How to prevent overstocking of the aquarium?
- when buying fish from the pet store, you must take into account that they can grow significantly and should be selected in terms of the size of an adult individual. A fingernail-sized cichlid can grow to the size of a hand in a few months
- Do not accept fish from friends to help them out unless we are absolutely certain we have enough space available in our aquariums
- Monitor the condition of your water, if this begins to deteriorate this could indicate your aquarium is overstocked.
- Checking the level of nitrate compounds in the water and recording the results. When we reach a point that our aquarium is within the correct levels, do not add any more fish unless the nitrogen compound levels do not increase into dangerous levels.
- Regular water changes in the tank, from 10 to 25 percent per week
- Effective filtration.

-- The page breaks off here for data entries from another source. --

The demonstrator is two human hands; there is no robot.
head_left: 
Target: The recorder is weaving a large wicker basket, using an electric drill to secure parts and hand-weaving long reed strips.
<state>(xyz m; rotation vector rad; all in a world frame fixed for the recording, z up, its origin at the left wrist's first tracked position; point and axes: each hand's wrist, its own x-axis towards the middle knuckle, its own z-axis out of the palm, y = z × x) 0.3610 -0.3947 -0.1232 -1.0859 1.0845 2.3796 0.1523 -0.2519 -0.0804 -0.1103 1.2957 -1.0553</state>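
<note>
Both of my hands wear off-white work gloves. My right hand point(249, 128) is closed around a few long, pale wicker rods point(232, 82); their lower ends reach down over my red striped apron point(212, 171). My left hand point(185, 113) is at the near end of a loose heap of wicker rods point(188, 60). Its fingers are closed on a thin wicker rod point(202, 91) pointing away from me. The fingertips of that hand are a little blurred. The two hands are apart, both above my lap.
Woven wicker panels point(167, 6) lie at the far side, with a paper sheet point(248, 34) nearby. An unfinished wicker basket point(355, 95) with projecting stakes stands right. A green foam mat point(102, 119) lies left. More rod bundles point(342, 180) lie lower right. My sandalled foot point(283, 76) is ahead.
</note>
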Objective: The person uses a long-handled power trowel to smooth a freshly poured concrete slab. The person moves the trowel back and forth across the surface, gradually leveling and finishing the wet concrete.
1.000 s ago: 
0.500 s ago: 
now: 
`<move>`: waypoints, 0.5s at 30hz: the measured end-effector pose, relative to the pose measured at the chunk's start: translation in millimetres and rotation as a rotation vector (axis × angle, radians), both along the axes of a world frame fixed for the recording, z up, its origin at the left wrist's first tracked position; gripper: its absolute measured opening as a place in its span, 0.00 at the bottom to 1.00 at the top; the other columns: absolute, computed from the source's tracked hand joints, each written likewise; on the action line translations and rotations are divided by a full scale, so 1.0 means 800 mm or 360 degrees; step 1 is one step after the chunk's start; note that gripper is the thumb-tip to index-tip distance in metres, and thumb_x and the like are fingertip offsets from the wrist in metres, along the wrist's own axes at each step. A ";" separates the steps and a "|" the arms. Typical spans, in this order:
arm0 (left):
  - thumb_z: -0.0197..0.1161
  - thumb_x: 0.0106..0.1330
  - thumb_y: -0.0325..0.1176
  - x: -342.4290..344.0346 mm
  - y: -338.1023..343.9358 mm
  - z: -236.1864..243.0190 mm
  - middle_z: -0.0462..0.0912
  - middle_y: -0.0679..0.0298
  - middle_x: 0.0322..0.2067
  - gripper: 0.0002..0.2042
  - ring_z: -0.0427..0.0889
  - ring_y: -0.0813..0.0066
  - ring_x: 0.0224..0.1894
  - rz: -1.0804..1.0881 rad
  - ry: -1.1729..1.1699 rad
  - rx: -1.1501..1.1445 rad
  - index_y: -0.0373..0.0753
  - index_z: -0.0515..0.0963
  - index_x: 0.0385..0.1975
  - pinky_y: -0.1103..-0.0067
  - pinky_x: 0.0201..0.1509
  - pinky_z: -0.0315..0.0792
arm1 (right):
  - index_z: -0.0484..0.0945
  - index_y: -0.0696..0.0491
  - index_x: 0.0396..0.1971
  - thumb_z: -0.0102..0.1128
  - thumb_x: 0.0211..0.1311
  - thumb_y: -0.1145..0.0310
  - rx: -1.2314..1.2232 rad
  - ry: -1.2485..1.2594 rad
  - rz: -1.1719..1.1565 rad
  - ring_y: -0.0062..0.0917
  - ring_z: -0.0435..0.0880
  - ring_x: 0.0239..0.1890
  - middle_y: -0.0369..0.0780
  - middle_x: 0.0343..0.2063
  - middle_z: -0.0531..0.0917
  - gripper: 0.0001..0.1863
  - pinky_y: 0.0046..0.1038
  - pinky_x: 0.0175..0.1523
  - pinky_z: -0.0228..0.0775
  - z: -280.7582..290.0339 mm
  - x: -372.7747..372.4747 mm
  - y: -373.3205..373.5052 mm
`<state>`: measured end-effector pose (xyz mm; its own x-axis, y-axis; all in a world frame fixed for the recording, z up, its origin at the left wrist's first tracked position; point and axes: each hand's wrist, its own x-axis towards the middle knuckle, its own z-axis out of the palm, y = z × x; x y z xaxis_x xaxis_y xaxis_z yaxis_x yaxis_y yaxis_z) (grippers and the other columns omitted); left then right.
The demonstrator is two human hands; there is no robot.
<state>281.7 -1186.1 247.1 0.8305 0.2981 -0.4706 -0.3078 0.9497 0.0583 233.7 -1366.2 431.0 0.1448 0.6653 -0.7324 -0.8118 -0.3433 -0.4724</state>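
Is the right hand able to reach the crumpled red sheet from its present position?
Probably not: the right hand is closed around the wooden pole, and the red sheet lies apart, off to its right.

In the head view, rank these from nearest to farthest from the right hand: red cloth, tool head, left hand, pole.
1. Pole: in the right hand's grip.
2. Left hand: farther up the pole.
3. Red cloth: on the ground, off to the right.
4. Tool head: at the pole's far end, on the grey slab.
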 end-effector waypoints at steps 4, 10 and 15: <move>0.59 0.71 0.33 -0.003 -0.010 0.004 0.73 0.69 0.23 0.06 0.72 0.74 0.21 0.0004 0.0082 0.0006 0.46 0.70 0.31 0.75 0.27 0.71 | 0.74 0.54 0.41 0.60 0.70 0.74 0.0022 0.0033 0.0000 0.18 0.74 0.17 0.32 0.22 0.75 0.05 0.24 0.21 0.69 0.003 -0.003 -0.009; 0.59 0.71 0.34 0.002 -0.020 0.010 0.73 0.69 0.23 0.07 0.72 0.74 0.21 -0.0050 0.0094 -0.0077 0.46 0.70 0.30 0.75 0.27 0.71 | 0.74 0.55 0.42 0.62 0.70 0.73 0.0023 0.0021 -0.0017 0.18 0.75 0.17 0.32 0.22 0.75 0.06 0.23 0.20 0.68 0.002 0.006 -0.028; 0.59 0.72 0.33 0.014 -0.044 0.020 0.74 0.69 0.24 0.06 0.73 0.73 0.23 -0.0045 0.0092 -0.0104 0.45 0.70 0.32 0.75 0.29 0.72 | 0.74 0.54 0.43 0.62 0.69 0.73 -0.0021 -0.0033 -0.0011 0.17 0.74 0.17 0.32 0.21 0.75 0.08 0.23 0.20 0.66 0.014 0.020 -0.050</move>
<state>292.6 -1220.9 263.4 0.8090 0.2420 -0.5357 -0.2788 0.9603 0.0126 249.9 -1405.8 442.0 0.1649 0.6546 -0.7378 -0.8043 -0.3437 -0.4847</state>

Making sure to provide the best possible filtration can help with any aquarium. If we suspect our aquarium is overstocked, adding additional filtration will help.
- Do not overfeed the fish - the amount and type of food must be adapted to the number of fish. The food portions should be eaten by the fish within a short period of time. Never feed your aquarium any more than it will consume in a few minutes. Remove any excess or uneaten food to avoid increasing the nitrogen compounds.
In conclusion - an overstocking of the aquarium is one of the main sins an aquarist can commit. An aquarium with less fish looks much better because it has cleaner water and the fish can show their beauty in all their glory. There is no unambiguous method to estimate whether you have an overcrowded tank, if you have a suspicion, it is worth asking a more experienced aquarist for help. The fishkeeping community is a great place to learn.